Photo gallery Celebration of Indigenous cultures
The Wunk Sheek Native American student organization held a powwow in celebration of Indigenous Peoples Day on Oct. 11 at the Gordon Dining and Event Center. The powwow welcomes dancers and singers to celebrate and share Indigenous cultures, including the Madtown Singers as host drum, David O’Connor (Bad River Ojibwe) as head male dancer, and Grace Armstrong (Red Lake Ojibwe) as head female dancer.
Some attendees wore orange in remembrance of generations of Indigenous children who were separated from their families and placed in boarding schools or adoptive or foster homes as part of the United States’ attempt from the late 1800s until 1975 to destroy all Native American languages and cultures. UW–Madison occupies ancestral Ho-Chunk land, a place the Ho-Chunk call Teejop (Dejope, or Four Lakes).

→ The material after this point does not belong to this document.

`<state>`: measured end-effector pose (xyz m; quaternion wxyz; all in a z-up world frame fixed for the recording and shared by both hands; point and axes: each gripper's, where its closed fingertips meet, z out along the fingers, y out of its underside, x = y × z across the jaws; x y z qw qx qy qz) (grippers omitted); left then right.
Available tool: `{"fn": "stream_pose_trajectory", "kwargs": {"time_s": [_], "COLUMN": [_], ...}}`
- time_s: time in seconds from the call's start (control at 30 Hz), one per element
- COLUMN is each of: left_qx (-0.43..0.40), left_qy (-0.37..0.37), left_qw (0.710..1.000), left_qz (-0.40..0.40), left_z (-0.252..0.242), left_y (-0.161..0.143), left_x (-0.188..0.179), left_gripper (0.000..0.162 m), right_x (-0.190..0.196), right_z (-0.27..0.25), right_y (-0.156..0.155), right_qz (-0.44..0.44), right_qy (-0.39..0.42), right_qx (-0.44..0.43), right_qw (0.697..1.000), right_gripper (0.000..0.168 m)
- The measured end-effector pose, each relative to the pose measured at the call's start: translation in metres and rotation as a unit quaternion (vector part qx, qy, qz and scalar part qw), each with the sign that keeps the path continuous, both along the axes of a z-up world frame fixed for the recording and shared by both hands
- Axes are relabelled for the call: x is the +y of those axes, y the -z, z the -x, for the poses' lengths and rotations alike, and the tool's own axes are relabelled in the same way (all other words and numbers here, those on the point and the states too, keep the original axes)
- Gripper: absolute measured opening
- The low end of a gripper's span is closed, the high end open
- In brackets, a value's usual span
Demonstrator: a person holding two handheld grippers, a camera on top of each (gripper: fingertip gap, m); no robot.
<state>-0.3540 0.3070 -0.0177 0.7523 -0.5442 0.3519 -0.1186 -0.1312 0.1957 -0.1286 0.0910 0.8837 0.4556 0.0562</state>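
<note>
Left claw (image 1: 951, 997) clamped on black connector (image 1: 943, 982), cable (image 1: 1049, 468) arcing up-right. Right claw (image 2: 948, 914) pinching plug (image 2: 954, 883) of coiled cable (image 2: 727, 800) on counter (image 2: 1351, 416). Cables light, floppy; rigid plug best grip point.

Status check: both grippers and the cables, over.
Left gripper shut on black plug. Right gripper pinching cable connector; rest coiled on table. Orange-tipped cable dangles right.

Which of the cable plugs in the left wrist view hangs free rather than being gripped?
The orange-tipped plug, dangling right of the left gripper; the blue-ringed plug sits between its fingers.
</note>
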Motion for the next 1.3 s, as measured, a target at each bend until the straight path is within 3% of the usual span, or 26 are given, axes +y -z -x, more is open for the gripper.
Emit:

At center, dancer Josh Zunker of Ho-Chunk Nation performs with those from several other tribes.
Military veterans Marlon and Marcus WhiteEagle, both of H0-Chunk Nation, enter with color guard flags.
The powwow was held in celebration of Indigenous Peoples Day. Pictured is dancer Josh Zunker of Ho-Chunk Nation.
Leila Cleveland of Ho-Chunk Nation dances during the powwow.
A group of young children dance.
At right, UW-Madison alumni Grace Armstrong, head female dancer of Red Cliff Ojibwe, and David O'Connor, head male dancer of Bad River Ojibwe, lead a two-step community dance.
A dancer’s beaded clothing and footwear.
A young girl and woman, Tessa Begay of Lac Courtes Oreilles, dance during the powwow.
From left to right, Nbiiwakamigkwe of the Leech Lake Band of Ojibwe, and Keja Schreiber of Marten Falls First Nation, embrace for the potato dance – where two dancers hold a potato between their foreheads while attempting to dance with the beat.
Dancers applaud at the end of a community dance.